- WHAT THE EXERCISE ASKS:
Nothing but a number belongs in the answer: the count of lines below that contain the word "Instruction".
MATERIALS PROVIDED Start Marker
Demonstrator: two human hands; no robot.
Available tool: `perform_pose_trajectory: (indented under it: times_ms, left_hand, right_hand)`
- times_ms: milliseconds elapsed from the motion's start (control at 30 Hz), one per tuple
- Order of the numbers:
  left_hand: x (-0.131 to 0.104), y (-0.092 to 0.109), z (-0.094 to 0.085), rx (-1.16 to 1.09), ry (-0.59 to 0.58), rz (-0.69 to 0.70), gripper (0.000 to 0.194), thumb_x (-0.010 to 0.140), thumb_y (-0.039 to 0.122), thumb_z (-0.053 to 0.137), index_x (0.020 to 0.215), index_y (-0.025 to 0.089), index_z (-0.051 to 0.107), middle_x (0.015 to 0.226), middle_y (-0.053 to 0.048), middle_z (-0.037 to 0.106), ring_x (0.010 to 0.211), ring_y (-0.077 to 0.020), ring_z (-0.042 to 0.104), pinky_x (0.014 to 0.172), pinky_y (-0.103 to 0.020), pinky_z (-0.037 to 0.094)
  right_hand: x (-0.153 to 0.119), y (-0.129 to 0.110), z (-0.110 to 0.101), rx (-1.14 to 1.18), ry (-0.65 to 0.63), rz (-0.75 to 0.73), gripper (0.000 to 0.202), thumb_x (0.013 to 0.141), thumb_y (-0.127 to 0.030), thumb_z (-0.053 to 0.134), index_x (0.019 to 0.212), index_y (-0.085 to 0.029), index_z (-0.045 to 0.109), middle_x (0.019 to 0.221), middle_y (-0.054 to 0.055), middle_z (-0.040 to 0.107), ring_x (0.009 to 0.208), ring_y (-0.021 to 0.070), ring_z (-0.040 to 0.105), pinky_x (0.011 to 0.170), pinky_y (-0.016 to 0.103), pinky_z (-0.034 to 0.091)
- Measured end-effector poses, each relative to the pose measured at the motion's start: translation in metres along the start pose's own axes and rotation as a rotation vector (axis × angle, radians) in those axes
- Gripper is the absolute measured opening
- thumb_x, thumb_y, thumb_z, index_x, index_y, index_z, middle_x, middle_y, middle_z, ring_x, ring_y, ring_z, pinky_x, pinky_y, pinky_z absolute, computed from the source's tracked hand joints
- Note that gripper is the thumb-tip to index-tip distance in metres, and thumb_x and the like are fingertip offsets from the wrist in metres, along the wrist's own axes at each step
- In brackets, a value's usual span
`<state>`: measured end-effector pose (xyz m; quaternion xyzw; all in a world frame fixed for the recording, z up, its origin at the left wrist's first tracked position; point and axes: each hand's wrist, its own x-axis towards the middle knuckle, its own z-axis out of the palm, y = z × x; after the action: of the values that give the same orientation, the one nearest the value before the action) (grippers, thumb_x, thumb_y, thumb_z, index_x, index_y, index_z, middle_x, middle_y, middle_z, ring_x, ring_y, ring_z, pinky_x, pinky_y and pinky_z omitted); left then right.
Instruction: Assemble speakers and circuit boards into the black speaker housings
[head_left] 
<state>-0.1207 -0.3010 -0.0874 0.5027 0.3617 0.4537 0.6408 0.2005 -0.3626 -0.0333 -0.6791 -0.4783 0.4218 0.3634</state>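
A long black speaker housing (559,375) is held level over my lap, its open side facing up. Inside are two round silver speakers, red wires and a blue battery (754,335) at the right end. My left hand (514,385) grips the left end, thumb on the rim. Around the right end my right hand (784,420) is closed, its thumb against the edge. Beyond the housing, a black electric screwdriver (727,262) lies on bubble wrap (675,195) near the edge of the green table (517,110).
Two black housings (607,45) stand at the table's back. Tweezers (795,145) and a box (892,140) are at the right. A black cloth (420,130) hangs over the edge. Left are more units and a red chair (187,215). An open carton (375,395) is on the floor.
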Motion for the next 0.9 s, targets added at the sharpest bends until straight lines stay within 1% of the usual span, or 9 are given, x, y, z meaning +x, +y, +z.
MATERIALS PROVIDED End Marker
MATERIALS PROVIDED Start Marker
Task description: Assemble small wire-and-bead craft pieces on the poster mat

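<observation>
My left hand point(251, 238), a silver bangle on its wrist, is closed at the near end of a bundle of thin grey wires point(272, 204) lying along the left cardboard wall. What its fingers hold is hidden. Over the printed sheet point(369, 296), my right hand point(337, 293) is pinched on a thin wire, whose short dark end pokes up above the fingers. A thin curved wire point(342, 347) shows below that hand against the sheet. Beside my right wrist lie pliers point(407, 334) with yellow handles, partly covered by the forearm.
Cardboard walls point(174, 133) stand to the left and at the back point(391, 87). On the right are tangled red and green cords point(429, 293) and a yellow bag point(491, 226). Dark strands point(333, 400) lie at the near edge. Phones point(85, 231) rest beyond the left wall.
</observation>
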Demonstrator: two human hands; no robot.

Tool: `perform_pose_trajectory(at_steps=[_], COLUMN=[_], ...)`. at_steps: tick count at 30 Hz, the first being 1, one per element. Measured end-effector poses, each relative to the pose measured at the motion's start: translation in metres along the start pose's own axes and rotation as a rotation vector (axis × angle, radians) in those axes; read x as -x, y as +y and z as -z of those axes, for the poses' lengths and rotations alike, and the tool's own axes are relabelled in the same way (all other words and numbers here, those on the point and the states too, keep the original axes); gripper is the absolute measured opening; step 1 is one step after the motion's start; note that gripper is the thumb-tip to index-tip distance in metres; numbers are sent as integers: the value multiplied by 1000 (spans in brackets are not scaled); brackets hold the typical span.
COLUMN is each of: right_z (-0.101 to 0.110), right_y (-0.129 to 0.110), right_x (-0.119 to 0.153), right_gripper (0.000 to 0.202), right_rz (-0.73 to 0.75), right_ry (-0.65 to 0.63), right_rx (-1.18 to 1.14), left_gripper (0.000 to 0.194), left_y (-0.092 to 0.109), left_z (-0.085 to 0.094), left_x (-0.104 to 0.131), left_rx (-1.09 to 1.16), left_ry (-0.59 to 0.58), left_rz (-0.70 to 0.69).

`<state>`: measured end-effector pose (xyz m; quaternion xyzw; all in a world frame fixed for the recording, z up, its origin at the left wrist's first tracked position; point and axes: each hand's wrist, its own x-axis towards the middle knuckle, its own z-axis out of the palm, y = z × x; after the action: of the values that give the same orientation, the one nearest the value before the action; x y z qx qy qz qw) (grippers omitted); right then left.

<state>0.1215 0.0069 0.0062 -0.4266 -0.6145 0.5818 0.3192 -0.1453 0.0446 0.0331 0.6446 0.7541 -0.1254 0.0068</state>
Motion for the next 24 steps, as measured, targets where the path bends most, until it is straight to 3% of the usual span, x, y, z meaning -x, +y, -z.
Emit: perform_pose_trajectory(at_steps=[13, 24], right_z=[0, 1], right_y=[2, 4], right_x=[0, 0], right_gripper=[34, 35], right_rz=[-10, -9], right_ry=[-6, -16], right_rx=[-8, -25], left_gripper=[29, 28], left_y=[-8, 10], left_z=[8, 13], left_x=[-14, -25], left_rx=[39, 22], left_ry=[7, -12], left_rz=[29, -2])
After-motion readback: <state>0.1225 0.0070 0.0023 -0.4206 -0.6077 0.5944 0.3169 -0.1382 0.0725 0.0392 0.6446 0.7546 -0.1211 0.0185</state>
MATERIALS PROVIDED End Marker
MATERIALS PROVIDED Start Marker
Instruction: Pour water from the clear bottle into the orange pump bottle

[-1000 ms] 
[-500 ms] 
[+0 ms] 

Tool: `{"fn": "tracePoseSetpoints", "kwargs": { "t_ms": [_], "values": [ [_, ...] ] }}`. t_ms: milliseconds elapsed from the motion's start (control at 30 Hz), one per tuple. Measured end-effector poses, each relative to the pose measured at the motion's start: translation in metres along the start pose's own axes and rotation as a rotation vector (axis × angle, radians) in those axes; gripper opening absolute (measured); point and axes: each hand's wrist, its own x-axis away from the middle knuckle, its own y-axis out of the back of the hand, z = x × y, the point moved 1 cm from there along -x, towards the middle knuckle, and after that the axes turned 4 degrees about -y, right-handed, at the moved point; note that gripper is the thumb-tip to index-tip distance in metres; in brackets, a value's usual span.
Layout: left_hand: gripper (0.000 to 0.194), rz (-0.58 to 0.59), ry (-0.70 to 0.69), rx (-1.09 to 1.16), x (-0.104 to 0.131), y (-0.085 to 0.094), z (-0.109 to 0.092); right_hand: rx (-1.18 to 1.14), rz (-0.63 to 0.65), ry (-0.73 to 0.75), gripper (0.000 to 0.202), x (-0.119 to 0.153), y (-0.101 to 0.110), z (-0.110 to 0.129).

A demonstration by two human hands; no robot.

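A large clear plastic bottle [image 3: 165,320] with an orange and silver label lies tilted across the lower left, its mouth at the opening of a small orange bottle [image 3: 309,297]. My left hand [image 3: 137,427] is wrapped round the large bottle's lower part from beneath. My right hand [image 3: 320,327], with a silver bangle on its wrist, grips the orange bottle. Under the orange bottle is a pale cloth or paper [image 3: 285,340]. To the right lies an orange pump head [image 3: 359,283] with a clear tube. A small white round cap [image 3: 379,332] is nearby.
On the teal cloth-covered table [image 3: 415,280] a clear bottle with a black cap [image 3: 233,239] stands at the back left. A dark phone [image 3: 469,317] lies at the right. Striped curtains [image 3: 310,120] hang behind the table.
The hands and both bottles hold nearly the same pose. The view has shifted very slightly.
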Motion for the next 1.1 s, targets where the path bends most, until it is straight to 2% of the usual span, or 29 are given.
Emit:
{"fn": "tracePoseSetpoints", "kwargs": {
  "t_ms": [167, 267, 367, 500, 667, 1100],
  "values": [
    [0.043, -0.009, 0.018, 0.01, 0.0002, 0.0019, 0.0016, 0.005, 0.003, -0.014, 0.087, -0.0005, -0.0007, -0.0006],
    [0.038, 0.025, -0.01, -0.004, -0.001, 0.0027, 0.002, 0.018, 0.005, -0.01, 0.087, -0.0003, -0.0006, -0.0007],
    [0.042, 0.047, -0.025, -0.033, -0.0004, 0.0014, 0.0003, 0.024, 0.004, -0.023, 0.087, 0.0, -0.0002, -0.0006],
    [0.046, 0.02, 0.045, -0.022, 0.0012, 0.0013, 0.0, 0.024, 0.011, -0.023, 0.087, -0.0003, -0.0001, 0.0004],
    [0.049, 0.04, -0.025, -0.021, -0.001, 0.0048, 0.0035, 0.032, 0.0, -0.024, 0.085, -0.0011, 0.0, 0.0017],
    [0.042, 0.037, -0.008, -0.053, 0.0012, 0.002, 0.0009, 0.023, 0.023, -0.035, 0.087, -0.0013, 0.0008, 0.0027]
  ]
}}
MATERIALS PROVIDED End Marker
- SOLUTION BELOW:
2